Can I save you a bunch of time? Direct him to the dealer, go ahead and be cordial, etc... But don't get too excited about caches in Mexico. There is so much ingrained superstition about caches in Mexico, that it seems every immigrant who moves here, is simply convinced that caches exist in every cave and backyard "back where they're from"
Where I'm at in CA, we have a lot of immigrants d/t the agriculture work. I have run into countless of them, who, like you experienced, come up with fantastic tales of buried treasures, that "if only they had a metal detector back in their hometown, they'd be rich!" But when you press them for details, it's always someone who told someone who told someone, etc...
Back in the mid 1990s, I took the plunge and accompanied an employee of mine back to his hometown high in the Sierra Madres to detect for "several caches he was sure we could find that he knew of". We got there and searched ruins and old homes dirt floors till we were blue in the face.

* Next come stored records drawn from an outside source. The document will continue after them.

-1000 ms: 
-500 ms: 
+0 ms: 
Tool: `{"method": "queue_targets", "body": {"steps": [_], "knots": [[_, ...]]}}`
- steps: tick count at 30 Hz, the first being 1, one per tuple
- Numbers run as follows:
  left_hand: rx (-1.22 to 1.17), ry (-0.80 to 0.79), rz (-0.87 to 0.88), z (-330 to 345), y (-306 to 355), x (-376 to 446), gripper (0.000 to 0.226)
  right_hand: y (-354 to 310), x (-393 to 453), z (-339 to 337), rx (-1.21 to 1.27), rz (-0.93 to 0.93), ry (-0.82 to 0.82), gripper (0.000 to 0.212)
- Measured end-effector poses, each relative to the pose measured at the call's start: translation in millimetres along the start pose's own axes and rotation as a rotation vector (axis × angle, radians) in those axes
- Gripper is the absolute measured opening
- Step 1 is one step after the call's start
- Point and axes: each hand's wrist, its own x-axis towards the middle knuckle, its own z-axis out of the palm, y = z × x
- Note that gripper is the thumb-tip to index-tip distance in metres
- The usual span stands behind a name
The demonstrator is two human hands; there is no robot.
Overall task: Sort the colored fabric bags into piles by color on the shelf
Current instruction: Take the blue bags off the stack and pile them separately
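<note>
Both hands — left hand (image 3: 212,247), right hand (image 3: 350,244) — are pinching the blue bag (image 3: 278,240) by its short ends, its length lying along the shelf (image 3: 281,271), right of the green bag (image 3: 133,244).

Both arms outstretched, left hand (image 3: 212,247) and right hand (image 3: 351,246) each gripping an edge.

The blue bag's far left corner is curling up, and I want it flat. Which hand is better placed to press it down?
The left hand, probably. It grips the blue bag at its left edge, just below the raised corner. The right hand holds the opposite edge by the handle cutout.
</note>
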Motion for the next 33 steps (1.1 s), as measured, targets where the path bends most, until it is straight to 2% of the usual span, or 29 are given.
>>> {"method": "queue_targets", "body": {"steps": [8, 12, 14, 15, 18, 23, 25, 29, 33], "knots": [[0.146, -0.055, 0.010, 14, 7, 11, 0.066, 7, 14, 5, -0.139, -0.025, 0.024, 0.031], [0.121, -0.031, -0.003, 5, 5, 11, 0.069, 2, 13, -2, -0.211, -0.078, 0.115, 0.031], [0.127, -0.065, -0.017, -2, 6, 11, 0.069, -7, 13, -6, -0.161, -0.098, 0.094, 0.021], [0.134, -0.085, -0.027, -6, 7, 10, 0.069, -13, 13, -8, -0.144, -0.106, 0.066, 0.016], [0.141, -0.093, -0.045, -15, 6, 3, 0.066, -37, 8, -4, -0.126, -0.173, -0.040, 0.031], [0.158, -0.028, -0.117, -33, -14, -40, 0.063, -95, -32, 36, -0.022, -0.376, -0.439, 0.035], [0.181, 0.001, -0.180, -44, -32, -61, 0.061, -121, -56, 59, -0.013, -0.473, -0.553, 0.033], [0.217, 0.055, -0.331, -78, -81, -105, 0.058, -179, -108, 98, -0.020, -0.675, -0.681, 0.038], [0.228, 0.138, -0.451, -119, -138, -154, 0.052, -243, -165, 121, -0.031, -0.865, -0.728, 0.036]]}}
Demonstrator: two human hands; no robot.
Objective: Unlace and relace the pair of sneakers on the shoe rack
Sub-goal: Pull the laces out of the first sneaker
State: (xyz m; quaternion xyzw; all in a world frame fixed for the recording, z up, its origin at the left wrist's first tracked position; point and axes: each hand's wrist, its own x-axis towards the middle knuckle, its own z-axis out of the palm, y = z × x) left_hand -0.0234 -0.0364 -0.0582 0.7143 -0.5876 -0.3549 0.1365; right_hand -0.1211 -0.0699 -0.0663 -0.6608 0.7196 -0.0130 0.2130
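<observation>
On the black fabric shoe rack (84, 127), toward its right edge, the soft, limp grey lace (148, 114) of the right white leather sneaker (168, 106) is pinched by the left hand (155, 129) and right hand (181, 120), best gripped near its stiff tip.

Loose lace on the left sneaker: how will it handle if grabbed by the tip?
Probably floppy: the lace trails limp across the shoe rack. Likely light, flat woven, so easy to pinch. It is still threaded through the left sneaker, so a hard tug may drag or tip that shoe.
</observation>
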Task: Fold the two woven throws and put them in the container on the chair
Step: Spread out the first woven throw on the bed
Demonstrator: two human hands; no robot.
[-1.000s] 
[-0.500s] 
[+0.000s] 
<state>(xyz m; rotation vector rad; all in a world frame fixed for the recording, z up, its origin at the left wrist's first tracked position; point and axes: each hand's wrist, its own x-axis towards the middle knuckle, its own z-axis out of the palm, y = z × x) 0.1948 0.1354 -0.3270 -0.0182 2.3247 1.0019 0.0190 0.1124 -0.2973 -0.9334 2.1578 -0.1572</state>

Got some fun stuff on a coin-shooting level (old relicks, etc..) but no caches. As we began to get discouraged, I decided to pry a little more about the nature of these cache leads he had brought me down there to search for. It turns out that stories that ...... back in the United States ... sounded so fool-proof-certain ("first hand and indisputable") were now crumbling. Like "gold coins that he had seen" turned out to be "Well.... I didn't actually
see them, but I heard about them from a friend... blah blah blah" One by one I began to see that all his cache stories were well-intentioned, but merely passed-down stories and superstitions.
After a week in this little high-mountain village, as word spread that "americans were here with metal detectors", other locales began to ask us to search their backyards, or a cave or a ruin or whatever that they knew about. In each case, they were certain we'd find a treasure there. After many un-succesful hunts like this, I began to ask our hosts "how do you
KNOW there's a treasure there?" The answers were somewhat comical, but they were insulted if you did not believe them. Things like "because I saw smoke coming from there" or "because I saw a glitter in the soil" or "the virgin mary told me in a dream" etc... etc.... After awhile, we began to turn down all such requests to chase these stories. It had to be first-hand (not someone who told someone who told someone).
No matter how much I stress this, believe me, the stories will be compelling. But if you really press them, very few are credible or firsthand. Not saying there's not caches down there (and up here too for that matter). Just saying you've got to enter in the superstition factor of the culture.
My only suggestion to anyone going down there to cache hunt, is to use a 2-box unit that will not find anything smaller than a soda can. We took standard detectors thinking "no problem we'll just mentally ignore any small signals". But it's nearly impossible to do, as you spend all your time trying to differentiate an endless stream of signals all blended together. A 2-box unit makes that nice and simple because you merely don't hear the small things
The trash is simply unbelievable down there! Only the biggest cities have curbside trash service. So unlike here, where you put your trash out on the curb to be taken away, down there, in little villages/towns, they burn it, bury it in their backyard, or just take it out to the country or the nearest gullies and just dump it. We found trash, even modern trash, at the most remote of ruins.